RECORDED DATA
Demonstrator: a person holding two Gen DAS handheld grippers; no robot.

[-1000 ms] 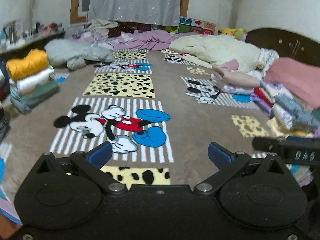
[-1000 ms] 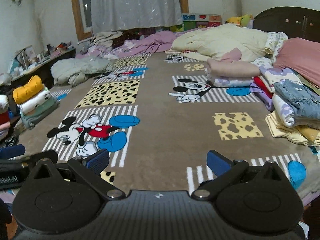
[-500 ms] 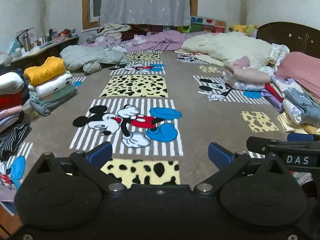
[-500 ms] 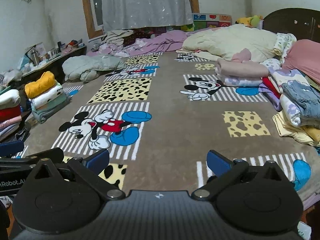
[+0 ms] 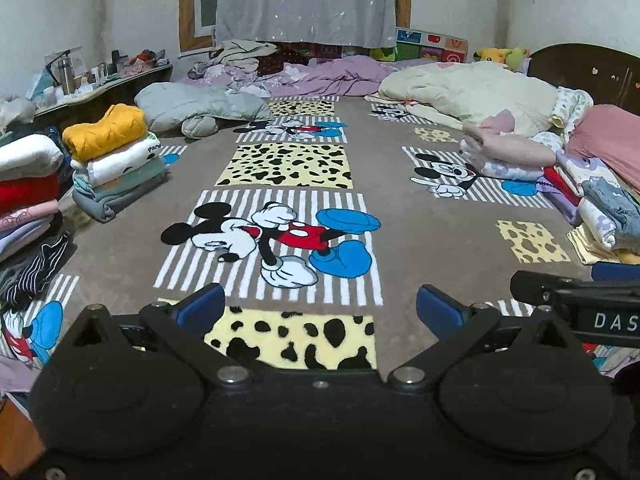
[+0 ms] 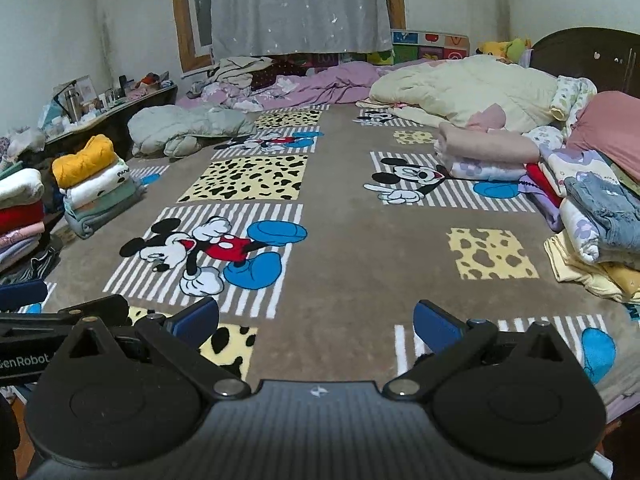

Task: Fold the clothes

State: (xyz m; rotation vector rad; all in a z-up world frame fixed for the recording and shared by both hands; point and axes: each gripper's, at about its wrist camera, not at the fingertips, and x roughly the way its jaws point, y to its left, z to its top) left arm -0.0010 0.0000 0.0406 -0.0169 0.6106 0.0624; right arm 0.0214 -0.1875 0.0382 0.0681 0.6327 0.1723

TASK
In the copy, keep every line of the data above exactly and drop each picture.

WRITTEN RESPONSE
Demonstrator: a person holding two Gen DAS handheld grippers; no robot.

[-1000 ms] 
[-1000 ms] 
[-500 ms] 
[-500 ms] 
[+0 ms] 
[+0 ms] 

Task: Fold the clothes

State: (xyz m; rotation vector rad; all in a z-up world frame fixed for the recording and shared by both hands; point and axes: each gripper's, at about its wrist camera, not at the fingertips, and x roughly the way its jaws point, y to its left, z to its top) left arm -0.0010 0.0000 0.0406 -0.0169 0.6106 0.0624; right arm 0.0214 -0.1875 0.0382 0.0681 0.6327 0.1723

No further answer is expected.